> [What you need to do]:
Only the lines below, from the one with "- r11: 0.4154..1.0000" through the one with "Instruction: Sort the", are to be written out, exactly.
........
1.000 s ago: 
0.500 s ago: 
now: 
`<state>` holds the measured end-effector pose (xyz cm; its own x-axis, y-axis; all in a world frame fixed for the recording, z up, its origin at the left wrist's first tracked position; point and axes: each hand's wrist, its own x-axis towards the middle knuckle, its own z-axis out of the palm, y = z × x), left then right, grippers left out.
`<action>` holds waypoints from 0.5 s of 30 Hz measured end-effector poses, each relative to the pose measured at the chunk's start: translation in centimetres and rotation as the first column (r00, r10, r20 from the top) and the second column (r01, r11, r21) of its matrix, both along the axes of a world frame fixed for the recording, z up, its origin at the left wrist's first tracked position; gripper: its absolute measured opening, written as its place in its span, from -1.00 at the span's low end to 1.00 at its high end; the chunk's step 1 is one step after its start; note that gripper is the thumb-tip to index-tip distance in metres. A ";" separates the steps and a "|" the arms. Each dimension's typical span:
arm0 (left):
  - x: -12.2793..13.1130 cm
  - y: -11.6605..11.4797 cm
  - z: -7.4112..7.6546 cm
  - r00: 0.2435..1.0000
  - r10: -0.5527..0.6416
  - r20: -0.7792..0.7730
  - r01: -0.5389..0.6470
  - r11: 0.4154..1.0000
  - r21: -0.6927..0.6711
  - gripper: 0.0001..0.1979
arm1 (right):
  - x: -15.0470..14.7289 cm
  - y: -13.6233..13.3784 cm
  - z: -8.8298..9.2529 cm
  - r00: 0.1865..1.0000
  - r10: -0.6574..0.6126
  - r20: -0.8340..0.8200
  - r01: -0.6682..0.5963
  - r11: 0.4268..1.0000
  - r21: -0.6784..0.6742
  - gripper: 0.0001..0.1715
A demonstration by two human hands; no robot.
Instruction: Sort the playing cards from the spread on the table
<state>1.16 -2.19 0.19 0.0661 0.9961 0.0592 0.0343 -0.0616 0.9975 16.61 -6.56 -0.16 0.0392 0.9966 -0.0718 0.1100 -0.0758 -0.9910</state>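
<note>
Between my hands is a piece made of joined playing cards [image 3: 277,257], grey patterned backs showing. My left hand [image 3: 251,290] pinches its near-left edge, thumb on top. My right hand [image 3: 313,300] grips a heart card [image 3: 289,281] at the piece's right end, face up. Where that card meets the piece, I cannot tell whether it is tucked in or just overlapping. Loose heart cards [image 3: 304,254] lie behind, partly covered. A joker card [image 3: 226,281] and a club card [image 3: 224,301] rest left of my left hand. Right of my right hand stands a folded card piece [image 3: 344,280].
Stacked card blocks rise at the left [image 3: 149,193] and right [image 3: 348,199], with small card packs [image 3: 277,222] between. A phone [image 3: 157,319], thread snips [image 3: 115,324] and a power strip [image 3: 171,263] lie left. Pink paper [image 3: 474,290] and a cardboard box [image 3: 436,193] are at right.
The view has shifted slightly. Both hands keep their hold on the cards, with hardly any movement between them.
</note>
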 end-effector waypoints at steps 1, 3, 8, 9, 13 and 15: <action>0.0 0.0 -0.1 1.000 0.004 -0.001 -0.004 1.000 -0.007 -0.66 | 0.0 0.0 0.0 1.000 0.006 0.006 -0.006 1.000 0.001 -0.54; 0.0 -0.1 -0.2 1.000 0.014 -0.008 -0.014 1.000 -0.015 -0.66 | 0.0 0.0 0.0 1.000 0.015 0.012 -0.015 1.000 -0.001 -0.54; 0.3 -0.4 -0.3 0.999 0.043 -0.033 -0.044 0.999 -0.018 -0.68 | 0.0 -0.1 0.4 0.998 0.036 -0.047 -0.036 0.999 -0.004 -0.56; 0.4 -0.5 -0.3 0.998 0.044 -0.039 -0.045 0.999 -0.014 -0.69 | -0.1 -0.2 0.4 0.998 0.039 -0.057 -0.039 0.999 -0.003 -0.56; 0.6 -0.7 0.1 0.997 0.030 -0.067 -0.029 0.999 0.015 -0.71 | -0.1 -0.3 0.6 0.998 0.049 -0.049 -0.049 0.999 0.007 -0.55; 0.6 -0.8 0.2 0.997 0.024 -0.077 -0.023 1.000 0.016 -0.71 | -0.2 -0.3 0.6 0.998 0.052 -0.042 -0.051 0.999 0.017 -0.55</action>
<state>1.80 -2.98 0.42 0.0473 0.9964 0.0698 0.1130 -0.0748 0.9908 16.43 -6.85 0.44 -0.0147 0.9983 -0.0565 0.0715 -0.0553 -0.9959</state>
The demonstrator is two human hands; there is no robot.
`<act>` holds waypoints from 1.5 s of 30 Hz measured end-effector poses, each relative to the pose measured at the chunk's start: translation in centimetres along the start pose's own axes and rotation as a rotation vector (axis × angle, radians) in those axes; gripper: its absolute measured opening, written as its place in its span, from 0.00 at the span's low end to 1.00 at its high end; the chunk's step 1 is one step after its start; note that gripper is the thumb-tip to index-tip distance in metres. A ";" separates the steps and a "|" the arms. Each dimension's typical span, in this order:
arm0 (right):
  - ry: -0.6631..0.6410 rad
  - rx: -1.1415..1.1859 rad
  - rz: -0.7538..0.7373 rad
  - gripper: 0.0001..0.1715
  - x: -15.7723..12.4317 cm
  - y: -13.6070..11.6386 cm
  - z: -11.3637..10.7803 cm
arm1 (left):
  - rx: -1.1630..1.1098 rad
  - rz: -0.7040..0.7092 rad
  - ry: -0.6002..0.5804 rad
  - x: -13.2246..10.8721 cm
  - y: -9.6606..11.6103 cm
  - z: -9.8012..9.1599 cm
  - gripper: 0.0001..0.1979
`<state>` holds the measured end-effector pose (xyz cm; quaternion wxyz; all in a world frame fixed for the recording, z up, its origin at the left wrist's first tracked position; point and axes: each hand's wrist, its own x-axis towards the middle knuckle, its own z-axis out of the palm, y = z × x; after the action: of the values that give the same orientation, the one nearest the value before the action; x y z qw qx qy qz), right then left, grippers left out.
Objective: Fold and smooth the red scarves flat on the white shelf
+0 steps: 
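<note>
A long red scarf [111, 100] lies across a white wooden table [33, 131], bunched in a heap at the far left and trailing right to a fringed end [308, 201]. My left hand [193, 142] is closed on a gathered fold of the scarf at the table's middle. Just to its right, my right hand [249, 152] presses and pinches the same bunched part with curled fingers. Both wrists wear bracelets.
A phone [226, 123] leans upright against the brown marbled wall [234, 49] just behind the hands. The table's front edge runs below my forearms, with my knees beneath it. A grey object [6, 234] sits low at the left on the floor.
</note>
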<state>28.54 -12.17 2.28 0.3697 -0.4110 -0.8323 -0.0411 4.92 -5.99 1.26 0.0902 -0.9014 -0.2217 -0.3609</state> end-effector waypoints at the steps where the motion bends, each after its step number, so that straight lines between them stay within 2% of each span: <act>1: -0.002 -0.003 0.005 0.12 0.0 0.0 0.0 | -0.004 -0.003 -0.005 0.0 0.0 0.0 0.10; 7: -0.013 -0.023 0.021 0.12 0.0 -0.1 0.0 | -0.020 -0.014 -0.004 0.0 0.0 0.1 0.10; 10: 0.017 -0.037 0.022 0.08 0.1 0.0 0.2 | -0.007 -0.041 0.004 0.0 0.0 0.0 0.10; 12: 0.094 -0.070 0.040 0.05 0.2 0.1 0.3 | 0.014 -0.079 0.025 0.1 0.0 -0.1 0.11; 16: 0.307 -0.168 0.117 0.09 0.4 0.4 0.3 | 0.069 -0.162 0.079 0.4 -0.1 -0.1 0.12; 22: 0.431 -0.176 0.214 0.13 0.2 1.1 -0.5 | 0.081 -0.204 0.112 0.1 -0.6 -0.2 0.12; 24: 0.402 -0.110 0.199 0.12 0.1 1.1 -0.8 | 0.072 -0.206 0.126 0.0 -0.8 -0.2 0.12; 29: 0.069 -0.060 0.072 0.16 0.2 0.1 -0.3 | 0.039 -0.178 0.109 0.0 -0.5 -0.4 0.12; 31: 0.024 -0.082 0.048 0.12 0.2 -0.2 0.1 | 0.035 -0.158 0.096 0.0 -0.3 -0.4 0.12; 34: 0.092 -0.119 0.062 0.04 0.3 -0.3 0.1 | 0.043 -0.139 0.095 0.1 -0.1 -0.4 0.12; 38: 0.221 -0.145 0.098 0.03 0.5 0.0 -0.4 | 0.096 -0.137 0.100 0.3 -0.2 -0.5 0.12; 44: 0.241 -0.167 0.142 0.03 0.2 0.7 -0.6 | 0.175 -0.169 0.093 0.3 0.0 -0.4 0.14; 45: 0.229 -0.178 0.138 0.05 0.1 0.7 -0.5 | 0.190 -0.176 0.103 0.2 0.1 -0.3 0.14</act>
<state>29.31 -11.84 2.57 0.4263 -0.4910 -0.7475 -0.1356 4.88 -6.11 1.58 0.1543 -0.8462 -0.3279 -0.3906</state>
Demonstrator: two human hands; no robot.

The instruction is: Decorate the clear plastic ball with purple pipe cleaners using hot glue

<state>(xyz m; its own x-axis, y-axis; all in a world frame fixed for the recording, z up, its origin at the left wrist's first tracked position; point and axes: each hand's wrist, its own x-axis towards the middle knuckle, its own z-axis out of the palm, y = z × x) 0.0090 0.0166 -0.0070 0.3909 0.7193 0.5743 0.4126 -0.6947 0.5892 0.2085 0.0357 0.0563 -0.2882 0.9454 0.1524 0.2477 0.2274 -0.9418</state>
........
> [Your solution]:
  - r11: 0.4154..1.0000
  - r21: -0.6927..0.6711
  - gripper: 0.0001..0.1979
arm1 (right):
  - x: -15.0470..14.7289 cm
  - y: -13.6233..13.3784 cm
  - z: -8.8298..9.2529 cm
  - r00: 0.1865..1.0000
  - r10: -0.6574..0.6126
  - r20: -0.8340..0.8200
  - r01: -0.6682..0.5963
  - r11: 0.4268..1.0000
  - r21: -0.6784..0.6742
  - gripper: 0.0001..0.1715
A demonstration by two human hands; no robot.
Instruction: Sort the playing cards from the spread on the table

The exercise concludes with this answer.